- _What needs to be done_
Reproduce exactly, leaving out pictures, each line from the one holding "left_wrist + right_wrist" through the final line of the listing, and add nothing.

- _Provided data_
--

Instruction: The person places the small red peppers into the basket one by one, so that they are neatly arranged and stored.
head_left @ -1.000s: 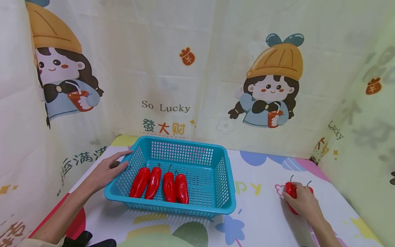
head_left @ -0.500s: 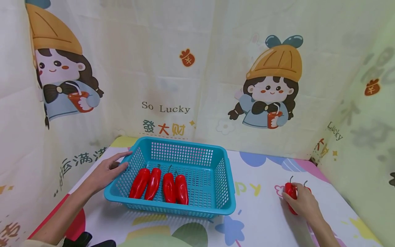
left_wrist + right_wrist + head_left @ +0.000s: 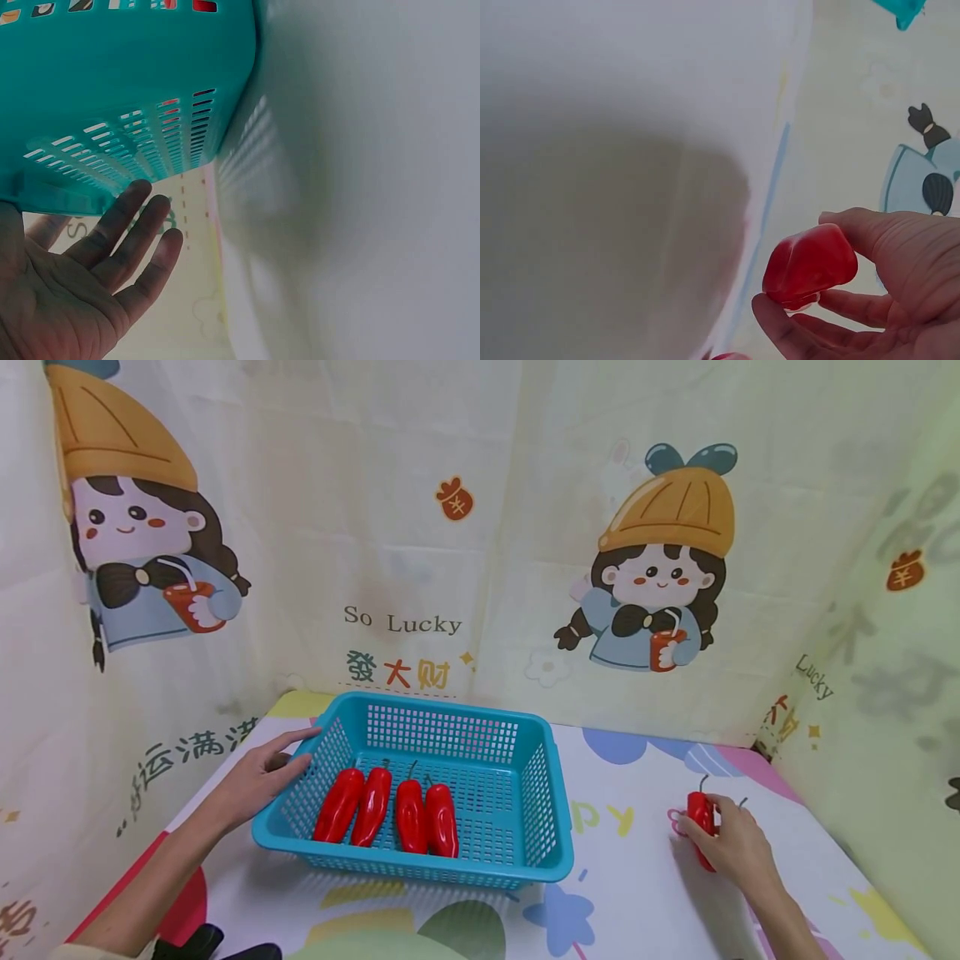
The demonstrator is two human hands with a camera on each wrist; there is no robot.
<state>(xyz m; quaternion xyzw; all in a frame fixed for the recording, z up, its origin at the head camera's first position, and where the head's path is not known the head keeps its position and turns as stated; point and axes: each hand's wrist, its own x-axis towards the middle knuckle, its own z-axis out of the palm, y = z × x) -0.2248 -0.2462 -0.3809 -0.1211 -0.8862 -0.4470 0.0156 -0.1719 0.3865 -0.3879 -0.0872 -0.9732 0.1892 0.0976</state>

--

- _Expected output_
left_wrist + right_wrist + head_left @ +0.000s: 
The demonstrator is two human hands with a camera on each wrist; there is no robot.
<state>(xyz m; quaternion xyzw; all in a frame fixed for the recording, z up, its origin at the head camera's first position, and where the head's path is not known the head keeps its position and turns as stated; point and axes: each hand's wrist, its own x-axis towards the middle knuckle, its own z-axis out of the palm, y = z × x) -0.2248 -0.2462 -0.3809 -0.1211 -0.8862 -0.4470 0.0156 -0.1719 0.3865 -0.3879 -0.0872 -0.9732 0.1892 0.0976</state>

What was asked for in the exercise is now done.